Our Hall of Pretty Damn Good Players is a space for all of those great players from history who, for whatever reason, won’t make their sport’s official Hall of Fame. That can be because the player was underrated or exceled in an aspect of the game that wouldn’t be fully appreciated until years later. But that doesn’t always have to be the case. Today, it’s time to focus on a pair of baseball players who will always be linked by history — but who have also seen their Cooperstown chances evaporate because they played central roles in one of MLB’s most notorious scandals.
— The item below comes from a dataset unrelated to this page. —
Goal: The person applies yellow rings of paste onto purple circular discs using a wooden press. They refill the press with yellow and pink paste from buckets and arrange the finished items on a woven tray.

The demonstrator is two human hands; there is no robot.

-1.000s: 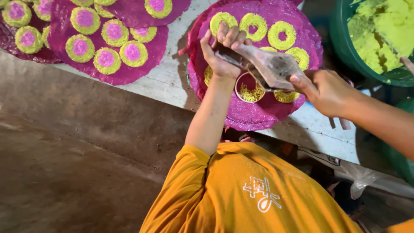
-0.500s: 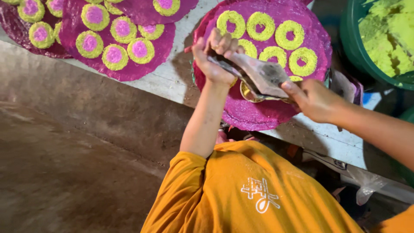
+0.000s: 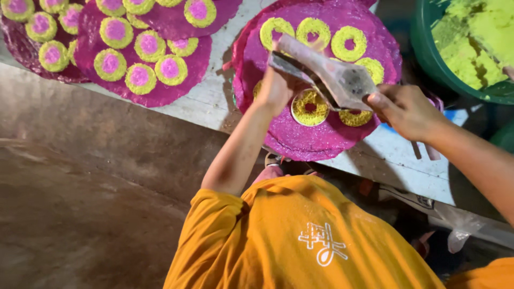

|Sammy Sosa||Mark McGwire|
|Category||Value||Rank at Pos.||Value||Rank at Pos.|
|Black Ink Test||28||13||36||8|
|Gray Ink Test||138||23||110||39|
|Years on ballot||8||—||10||—|
As detailed in ESPN’s recent documentary “Long Gone Summer,” Sammy Sosa and Mark McGwire will forever be remembered for their parallel bids to break Roger Maris’s 37-year-old single-season home run record during the summer of 1998. Though McGwire eventually got the better of Sosa that year, both players did wind up surpassing Maris’s record by season’s end. And despite losing the HR duel, Sosa was named National League MVP, in large part because his Chicago Cubs made the playoffs (6½ games clear of McGwire’s St. Louis Cardinals, who didn’t). Their rivalry was both competitive and friendly; although its importance in helping baseball recover from the 1994 strike is often overstated, the home run chase was a genuine phenomenon.
In that moment, McGwire and Sosa had become sports icons on nearly the same level as Michael Jordan. Of course, we know now that their accomplishments were aided by admitted or reported steroid use — an unavoidable truth that will likely keep both out of the Hall of Fame forever. But as is the case with all players from the Steroid Era, that doesn’t mean we can’t also assess their performances relative to the environment in which they played. And by that standard, Sosa and McGwire’s preposterous numbers deserve our appreciation.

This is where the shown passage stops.